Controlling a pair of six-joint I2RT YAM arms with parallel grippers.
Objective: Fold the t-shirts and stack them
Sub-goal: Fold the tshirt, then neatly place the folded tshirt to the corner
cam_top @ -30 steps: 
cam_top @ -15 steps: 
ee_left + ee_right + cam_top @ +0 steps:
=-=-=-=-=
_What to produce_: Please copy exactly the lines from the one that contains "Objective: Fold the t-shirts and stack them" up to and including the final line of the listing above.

_Completed task_:
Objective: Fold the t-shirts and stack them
Sub-goal: Fold the tshirt, then neatly place the folded tshirt to the corner
cam_top @ -30 steps: 
cam_top @ -15 steps: 
ee_left + ee_right + cam_top @ +0 steps:

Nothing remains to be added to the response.